* **AIM OF THE TASK**
Copy out the entire listing below exactly, but without its pictures.

* **AVAILABLE DATA**
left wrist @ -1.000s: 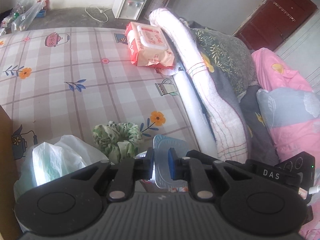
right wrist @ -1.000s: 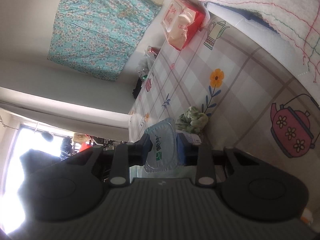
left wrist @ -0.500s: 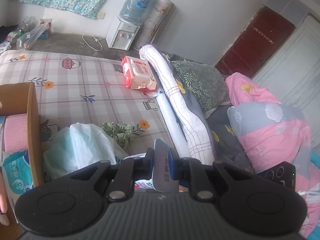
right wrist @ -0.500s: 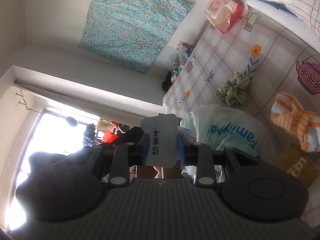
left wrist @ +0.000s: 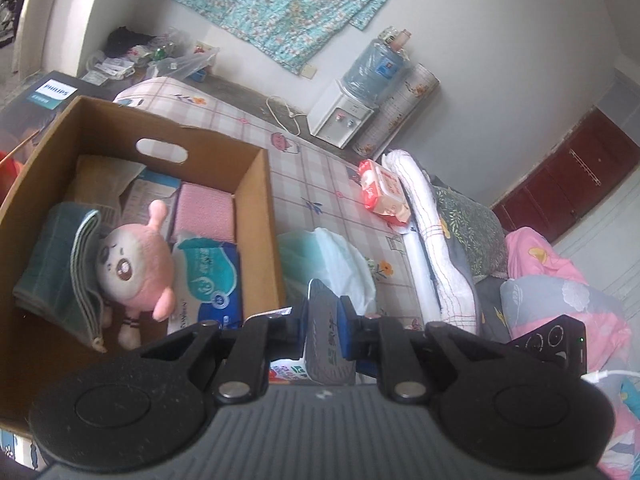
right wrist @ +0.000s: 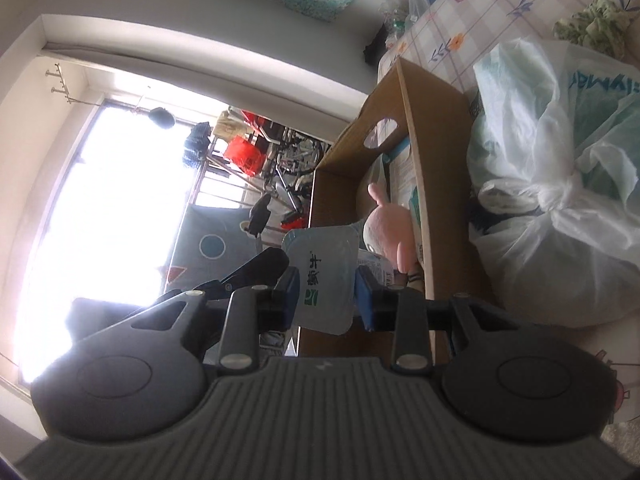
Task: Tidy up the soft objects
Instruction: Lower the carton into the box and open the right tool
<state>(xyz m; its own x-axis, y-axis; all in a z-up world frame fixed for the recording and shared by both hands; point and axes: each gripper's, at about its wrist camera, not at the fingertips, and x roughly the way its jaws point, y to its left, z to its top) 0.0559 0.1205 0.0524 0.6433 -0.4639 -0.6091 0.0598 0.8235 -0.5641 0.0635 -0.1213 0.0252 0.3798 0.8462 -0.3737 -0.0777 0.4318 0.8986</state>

* **WRITTEN ANSWER**
left wrist @ -1.000s: 
right wrist @ -1.000s: 
left wrist @ -0.500s: 
right wrist @ -0.500s: 
left wrist @ +0.000s: 
right wrist @ +0.000s: 
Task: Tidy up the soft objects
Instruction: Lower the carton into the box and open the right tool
<state>(xyz m; its own x-axis, y-axis; all in a z-up world frame fixed for the recording and shared by both hands; point and axes: each gripper's, at about its wrist camera, not at the fingertips, and x roughly the way its jaws point, y to its left, z to its top) 0.0559 0.1205 0.0524 0.6433 -0.4639 -0.6091 0.0598 0.8235 -0.5641 0.0635 -0.1213 0.0252 0.3798 0.8462 -0.3737 -0.0777 0.4318 0.8986</state>

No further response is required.